◆ What to produce ◆
Only one stretch of the data below should be repeated: the lines from the line containing "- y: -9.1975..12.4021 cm" through the line containing "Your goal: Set", inclusive, exactly as they are.

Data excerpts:
§

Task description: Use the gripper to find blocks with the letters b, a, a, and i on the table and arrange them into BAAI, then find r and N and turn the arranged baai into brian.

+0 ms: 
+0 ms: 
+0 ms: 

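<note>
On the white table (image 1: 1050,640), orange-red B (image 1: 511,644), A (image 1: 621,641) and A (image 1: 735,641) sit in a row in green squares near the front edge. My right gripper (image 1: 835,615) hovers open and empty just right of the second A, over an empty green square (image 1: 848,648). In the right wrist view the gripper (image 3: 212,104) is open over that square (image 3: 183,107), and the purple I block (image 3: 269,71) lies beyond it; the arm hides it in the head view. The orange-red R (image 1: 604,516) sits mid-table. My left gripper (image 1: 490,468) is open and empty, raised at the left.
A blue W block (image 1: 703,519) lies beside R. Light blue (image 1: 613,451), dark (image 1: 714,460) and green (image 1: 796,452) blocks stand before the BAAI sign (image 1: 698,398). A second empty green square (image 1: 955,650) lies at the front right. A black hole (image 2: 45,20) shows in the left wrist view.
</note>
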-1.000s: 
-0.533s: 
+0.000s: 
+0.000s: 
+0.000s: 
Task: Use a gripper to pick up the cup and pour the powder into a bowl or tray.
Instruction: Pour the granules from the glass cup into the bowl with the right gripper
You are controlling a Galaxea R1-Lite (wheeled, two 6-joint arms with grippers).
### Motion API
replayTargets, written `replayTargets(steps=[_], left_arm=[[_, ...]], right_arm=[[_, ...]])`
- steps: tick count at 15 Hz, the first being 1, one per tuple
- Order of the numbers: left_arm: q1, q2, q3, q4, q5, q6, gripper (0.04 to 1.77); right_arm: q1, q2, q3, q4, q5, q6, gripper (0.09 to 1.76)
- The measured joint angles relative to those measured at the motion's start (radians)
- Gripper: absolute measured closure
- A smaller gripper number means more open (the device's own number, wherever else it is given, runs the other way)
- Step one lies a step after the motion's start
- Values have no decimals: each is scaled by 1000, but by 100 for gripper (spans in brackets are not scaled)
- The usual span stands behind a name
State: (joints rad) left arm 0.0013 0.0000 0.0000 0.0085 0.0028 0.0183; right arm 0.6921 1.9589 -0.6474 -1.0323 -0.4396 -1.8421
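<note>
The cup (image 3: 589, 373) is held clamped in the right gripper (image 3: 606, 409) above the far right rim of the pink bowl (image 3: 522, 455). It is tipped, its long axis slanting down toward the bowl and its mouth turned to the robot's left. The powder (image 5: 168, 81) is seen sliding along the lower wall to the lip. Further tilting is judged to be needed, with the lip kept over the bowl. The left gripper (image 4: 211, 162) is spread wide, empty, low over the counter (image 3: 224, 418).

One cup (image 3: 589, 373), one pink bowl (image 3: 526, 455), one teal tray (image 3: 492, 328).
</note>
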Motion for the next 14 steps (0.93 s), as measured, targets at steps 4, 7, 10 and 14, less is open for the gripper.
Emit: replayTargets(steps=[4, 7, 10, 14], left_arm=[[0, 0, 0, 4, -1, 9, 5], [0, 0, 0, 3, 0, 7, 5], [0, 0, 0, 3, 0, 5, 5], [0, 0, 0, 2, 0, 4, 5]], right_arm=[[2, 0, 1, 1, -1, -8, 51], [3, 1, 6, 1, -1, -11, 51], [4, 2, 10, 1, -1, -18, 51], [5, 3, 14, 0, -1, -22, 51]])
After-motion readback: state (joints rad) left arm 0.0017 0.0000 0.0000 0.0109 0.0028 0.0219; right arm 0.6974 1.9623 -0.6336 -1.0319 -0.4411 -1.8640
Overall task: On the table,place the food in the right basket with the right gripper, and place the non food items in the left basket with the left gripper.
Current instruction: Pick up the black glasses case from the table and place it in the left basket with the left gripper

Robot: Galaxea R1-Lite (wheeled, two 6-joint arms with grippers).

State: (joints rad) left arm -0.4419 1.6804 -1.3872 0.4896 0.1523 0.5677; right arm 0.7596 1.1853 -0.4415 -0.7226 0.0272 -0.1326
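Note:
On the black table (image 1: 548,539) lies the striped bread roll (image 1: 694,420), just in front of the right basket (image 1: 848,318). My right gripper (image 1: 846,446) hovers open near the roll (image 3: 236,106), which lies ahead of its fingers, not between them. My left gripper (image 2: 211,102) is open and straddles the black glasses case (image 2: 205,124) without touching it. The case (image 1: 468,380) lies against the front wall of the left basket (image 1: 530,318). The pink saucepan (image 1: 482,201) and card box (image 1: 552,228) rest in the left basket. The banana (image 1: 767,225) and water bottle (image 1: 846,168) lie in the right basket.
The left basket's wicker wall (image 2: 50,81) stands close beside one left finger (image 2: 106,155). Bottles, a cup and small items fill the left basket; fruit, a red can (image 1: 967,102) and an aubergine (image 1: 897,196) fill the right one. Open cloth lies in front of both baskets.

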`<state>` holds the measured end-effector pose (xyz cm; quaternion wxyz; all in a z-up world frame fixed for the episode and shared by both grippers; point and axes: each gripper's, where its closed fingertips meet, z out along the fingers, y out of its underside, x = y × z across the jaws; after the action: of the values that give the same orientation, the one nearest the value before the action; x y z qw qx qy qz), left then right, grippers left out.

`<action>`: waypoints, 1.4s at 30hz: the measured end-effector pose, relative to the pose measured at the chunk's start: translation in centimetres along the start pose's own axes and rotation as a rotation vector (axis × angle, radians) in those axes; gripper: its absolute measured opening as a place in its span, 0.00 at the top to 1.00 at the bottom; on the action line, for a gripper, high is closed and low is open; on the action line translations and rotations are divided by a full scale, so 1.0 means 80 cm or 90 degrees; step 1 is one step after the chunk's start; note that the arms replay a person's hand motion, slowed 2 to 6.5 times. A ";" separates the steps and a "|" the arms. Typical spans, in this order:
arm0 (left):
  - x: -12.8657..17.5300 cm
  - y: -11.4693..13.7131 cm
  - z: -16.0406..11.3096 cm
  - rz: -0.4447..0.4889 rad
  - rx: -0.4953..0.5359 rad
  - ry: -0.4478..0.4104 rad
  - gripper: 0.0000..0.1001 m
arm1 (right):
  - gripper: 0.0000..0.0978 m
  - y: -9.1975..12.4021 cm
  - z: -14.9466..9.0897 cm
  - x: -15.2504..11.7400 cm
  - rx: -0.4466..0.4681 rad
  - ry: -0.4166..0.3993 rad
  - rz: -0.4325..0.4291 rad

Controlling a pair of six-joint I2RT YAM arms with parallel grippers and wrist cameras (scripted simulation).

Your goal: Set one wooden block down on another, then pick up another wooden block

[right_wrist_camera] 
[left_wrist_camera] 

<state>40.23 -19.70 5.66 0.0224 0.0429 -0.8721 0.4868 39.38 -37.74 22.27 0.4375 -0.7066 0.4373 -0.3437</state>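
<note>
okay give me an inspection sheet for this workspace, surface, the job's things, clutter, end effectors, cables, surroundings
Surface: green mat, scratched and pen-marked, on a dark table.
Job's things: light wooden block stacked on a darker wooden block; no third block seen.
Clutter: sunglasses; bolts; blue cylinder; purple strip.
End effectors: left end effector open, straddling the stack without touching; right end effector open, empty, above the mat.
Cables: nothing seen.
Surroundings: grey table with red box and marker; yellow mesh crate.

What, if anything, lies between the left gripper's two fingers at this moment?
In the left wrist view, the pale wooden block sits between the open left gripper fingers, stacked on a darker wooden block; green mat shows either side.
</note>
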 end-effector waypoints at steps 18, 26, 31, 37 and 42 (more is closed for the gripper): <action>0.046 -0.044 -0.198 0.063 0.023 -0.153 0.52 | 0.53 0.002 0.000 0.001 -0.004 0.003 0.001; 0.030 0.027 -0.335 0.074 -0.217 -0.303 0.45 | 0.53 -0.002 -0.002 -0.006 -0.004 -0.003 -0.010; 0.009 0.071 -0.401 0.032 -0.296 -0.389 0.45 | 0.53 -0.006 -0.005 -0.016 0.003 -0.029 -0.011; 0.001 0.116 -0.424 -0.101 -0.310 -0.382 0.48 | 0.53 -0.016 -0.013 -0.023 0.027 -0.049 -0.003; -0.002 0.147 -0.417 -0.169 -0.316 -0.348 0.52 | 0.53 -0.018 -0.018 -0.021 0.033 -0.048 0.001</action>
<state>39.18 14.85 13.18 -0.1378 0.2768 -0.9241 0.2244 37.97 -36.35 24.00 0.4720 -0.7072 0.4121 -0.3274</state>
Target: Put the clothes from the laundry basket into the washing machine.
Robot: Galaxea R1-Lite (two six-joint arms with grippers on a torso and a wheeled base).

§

◆ Solution to this exercise ◆
  - y: -9.1975..12.4021 cm
  - z: -14.9466..9.0897 cm
  - x: -15.2504..11.7400 cm
  - rx: -0.4466..0.4681 rad
  - ry: -0.4166..0.3993 rad
  - rz: -0.4325..0.4291 rad

Controlling a pair of six-joint I2RT YAM arms with parallel grippers and wrist cameras (scripted simulation).

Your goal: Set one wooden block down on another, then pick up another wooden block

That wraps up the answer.